Anomaly detection in fraud analytics plays a pivotal role in identifying unusual patterns that deviate from expected behavior, thereby enabling financial institutions to preemptively address potential threats and maintain the integrity of their systems.
Anomaly detection deals with the problem of finding patterns in data that depart significantly from the expected behavior. Being able to detect such anomalies is crucial in domains such as fraud detection for credit cards and bank transactions, insurance claims, and money laundering.
Anomaly detection is the ability to identify rare items or observations that don’t conform to normal or common patterns found in data. These outliers are important within financial data because they can indicate potential risks, control failures, or business opportunities.
Moreover, they usually represent critical areas that need further examination or scrutiny. Consumers, institutions, and businesses lose large amounts of sum annually due to hackers’ never-ending cyber onslaughts. However, investing in and retrieving stolen funds costs financial institutions billions more.
As attacks become more sophisticated, money-handling institutions must incorporate strong fraud-prevention techniques into their plans to safeguard their clients and themselves from excessive expenses. Institutions need to detect and determine anomalies by analyzing critical accounting and broader financial data and relationships within the ledgers or accounts or other datasets.

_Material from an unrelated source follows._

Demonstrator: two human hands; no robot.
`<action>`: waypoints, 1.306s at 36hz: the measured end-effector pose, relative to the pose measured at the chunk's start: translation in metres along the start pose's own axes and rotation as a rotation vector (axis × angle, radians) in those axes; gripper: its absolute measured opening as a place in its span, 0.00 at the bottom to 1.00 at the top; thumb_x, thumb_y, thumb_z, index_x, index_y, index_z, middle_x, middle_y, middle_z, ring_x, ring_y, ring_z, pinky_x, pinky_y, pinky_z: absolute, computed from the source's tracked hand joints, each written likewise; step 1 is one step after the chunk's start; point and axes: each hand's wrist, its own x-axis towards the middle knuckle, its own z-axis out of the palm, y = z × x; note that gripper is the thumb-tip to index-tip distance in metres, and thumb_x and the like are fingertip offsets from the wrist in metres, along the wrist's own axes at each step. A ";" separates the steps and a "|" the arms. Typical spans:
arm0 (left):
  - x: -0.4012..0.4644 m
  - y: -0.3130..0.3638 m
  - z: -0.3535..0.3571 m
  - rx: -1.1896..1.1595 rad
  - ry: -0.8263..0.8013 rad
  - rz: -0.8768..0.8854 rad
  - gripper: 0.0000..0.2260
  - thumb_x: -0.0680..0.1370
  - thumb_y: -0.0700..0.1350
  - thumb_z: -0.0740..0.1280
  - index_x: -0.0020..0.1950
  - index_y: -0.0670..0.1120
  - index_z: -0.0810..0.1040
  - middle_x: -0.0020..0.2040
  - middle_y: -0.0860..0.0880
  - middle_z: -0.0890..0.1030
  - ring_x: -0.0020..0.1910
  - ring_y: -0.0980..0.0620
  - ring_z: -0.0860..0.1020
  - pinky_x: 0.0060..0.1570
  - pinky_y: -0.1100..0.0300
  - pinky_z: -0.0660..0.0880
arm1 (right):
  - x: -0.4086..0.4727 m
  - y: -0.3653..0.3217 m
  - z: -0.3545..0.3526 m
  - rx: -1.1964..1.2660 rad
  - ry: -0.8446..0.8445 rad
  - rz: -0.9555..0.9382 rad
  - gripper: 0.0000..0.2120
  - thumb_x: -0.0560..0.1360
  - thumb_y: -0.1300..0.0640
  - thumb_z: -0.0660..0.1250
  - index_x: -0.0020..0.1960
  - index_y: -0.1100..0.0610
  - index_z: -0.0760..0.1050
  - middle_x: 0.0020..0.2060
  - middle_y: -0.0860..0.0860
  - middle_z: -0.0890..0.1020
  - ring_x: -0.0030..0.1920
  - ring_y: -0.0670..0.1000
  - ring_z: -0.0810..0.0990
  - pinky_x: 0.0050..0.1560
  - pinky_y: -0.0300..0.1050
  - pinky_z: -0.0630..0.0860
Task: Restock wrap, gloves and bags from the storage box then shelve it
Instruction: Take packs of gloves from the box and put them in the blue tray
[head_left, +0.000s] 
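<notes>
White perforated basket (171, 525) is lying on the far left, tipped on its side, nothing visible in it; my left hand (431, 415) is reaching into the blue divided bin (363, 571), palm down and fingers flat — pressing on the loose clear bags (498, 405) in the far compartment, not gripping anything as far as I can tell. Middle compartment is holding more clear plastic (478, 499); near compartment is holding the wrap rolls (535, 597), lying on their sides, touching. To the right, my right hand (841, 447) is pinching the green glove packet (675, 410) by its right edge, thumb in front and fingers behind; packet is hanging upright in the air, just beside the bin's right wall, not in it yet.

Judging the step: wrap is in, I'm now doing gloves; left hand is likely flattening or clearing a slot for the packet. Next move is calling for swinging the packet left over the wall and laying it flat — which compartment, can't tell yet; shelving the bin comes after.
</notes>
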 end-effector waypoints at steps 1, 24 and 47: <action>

Anomaly detection, fraud detection, and outlier detection are the terms commonly heard in the A.I. world.
Being able to detect such anomalies promptly allows one to take action and restrict or limit the negative consequences of such anomalies. For example, anomalies in financial transactions can indicate credit card theft or money laundering operations, which can be stopped if acted upon swiftly.
Anomaly Detection in Fraud Analytics
Anomaly detection is used in different fields, such as health insurance and retail, and several areas such as fraud detection, performance optimization, and data quality improvement.
While having different terms and suggesting different images to mind, they all reduce to the same mathematical problem, which is in simple terms, the process of detecting an entry among many entries, which does not seem to belong there.
For example, credit/debit card fraud detection, as a use case of anomaly detection, is the process of checking whether the incoming transaction request fits well with the user’s previous profile and behavior or not.
For example, Mr. J is a hard-working man who works at a factory near NY. Every day he buys a cup of coffee from a local cafe, goes to work, buys lunch, and on his way home, he sometimes shops for groceries. He pays bills with his card and occasionally spends money on leisure, restaurants, cinema, etc.
One day, a transaction request is sent to Joe’s bank account to pay for a $30 payment at a pizza hut near Austin, TX. Not knowing whether this was Joe on a vacation or his card has gone missing, does this look like an anomalous transaction?
What if someone starts paying $10 bills with Joe’s account on a “Card-holder-not-present” basis, e.g. online payment? The banking institute would want to stop these transactions and verify them with Joe, by SMS or Email.
There is no definite and certain answer to an anomaly detection problem, the answers are probabilistic and always depend on the perspective from which we are looking at the data.
Anomaly detection techniques in different fields, such as health insurance and retail, and several areas such as fraud detection, performance optimization, and data quality improvement.
Final Thoughts
Anomaly detection stands as a critical tool in safeguarding financial, healthcare, and retail industries from potential threats and inefficiencies. At its core, it identifies patterns that deviate significantly from the norm, allowing institutions to preemptively address risks, control failures, and even discern business opportunities. With the ever-evolving sophistication of cyberattacks and fraudulent activities, the urgency for robust anomaly detection systems has never been greater.
Leveraging this technology, institutions can promptly respond to red flags, such as irregular transactions, thereby minimizing detrimental impacts and ensuring the security of both their assets and those of their clients. Despite the varied terminologies across sectors, the essence of anomaly detection remains consistent: identifying that which doesn’t fit the mold, thereby ensuring streamlined operations and bolstered security.